Pericyte differentiation stage IV: suggesting pericyte-adipocyte differentiation in the 14-month-old HIP model. Panel A may demonstrate the presence of the pericyte undergoing differentiation into an adipocyte. Note the presence of intracellular lipid droplets (Ld). Initially, it was felt that these cells were resident adipocytes but later it was determined that many of these lipid droplets were found to be within the pericyte (Pc) foot processes and further gave the appearance of nourishing the β-cell as represented in Panels B and C. Note the two capillaries (cap) encircled by dashed circles and that they are 3–8 μm distanced from β-cells (β) by islet amyloid (*). Magnification ×2,000. Bar = 2 μm. Insert (a) demonstrates intra-islet banded fibrillar collagen indicating early intra-islet fibrosis from the boxed-in area. Magnification ×60,000. Bar = 100 nm. Panel B demonstrates a pericyte (Pc) and its foot process (fp) and foot plate adjacent to a regional β-cell (boxed-in area). Insert (b) depicts an exploded view of this foot plate (arrow) and in even higher magnification in Panel C. Magnification ×3,000. Bar = 2 μm. Panel C portrays the foot plate of the Pc foot process with its lipid droplets (Ld) and one Ld interacting and seeming to dock with the basement membrane (X) of the β-cell with its insulin secretory granules (IGS) (arrows). These images certainly suggest the differentiation of Pc into adipocytes and further, that if the Pc are not differentiating into adipocytes that they are certainly acting as a ‘carrier cell’ to deliver lipids to the starving β-cells as a result of the human amylin derived islet amyloid replacement remodeling separating them from islet capillaries. Magnification ×30,000. Bar = 200 nm.

Figure 9.

Figure 9

Pericyte foot process abundance in the islet exocrine interface of the 14-month-old model. Stage IV angiogenesis. Panel A demonstrates a small (2.5 × 4 μm lumen) thin walled anuclear capillary tube with an adjacent pericyte(s) (Pc) with its multiple pericyte foot process (fp) separated from the capillary by islet amyloid (*) within the islet exocrine interface (IEI). Magnification ×6,000. Bar = 1 μm. Panel B depicts an abundance of thin pericyte foot processes (fp) within a bed of islet amyloid (*) in the IEI. Note the thin walled small capillary (4 × 6 μm lumen) containing a single red blood cell (RBC) with small atrophic islet cells (IC) nearby with sparse to absent secretory granules and vacuole formation (#). Magnification ×2,500. Bar = 2 μm. Panel C portrays a capillary lumen (CL) with foot processes (fp) embedded within cross section of fibrotic pericapillary collagen (X). Note the unusual morphology of the pericyte fp. ER = endoplasmic reticulum. Magnification ×20,000. Bar = 200 nm. Panel D demonstrates two capillaries (CL) and three islet cells (IC) within the IEI with the remaining cellularity consisting of Pc and fp. Magnification ×1,500. Bar = 5 μm.

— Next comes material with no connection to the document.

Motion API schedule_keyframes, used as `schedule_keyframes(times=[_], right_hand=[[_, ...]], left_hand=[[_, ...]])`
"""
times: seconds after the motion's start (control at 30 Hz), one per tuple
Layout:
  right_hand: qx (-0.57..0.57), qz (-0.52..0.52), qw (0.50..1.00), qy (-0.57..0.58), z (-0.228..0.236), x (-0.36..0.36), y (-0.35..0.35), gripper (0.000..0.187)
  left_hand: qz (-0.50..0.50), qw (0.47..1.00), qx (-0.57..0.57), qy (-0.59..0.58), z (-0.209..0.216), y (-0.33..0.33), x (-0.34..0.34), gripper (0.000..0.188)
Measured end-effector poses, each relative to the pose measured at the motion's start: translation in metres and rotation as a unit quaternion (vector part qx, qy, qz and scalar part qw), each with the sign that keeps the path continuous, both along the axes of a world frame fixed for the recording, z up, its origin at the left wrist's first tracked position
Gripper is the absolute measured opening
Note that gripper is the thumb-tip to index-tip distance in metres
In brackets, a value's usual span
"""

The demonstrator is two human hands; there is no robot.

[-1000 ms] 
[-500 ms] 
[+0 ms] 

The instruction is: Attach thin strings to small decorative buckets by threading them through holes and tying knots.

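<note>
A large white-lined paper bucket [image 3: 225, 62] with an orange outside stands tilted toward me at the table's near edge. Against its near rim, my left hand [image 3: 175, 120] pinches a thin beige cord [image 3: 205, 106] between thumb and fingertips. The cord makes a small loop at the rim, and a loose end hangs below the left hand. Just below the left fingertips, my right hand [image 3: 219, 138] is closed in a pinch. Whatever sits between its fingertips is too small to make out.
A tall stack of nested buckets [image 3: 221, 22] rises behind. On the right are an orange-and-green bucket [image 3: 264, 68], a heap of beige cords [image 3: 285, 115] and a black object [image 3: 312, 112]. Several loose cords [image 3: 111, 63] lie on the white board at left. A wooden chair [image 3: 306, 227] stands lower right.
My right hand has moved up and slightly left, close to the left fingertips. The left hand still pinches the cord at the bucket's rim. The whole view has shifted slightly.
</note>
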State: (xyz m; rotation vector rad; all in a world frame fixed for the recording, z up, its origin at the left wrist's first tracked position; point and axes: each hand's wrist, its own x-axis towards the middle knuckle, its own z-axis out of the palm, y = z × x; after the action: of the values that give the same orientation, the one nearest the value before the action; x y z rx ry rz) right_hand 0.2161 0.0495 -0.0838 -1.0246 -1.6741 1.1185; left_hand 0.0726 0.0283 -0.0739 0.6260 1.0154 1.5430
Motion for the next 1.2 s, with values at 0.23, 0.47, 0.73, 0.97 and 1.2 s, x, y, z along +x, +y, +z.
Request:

14-Month HIP Model (Pericyte Differentiation Stage IV) with Near Total Islet Replacement with hIAPP

Intra-islet capillaries and functioning β-cells were both extremely difficult to locate in the 14-month-old HIP model due to extensive hIAPP deposition with near total islet replacement. When found buried in a sea of islet amyloid–hIAPP, the β-cells were always accompanied by cells with intracellular lipid droplets and these were assumed initially to be from resident adipocytes (17); however, careful evaluation revealed that the lipid droplet formation occurred within pericyte foot processes suggesting differentiation of microvascular pericytes into adipocytes or lipid carrying cells (Fig. 8).

Intra-islet collagenosis-fibrosis was observed in the 14-month-old model (Fig. 8A) interspersed with diffuse islet amyloid deposition. Islet exocrine interface collagenosis for matrix maintenance was observed in the 2-month-old models while orderly fibrillar-banded collagen typical of fibrosis was present in the IEI of the 4-, 8- and 14-month-old models and reminiscent of the early fibrosis found in the Ren2 model of angiotensin II induced hypertension and insulin resistance. Indeed, it is currently thought that the islet pericyte can differentiate into an islet pancreatic stellate–myofibroblast-like cell capable of synthesizing fibrillar-banded collagen interspersed with peri-islet–islet exocrine interface amyloid deposition (7). Peri-islet fibrosis is also found to be an important extracellular matrix remodeling change in the Zucker obese model of T2DM and is also a prominent finding in islets of humans with T2DM (6, 22, 23). Current observations support the notion that even in the HIP model of T2DM with diffuse amyloid deposition there is concurrent early fibrosis in the intra-islet and IEI regions of the pancreas.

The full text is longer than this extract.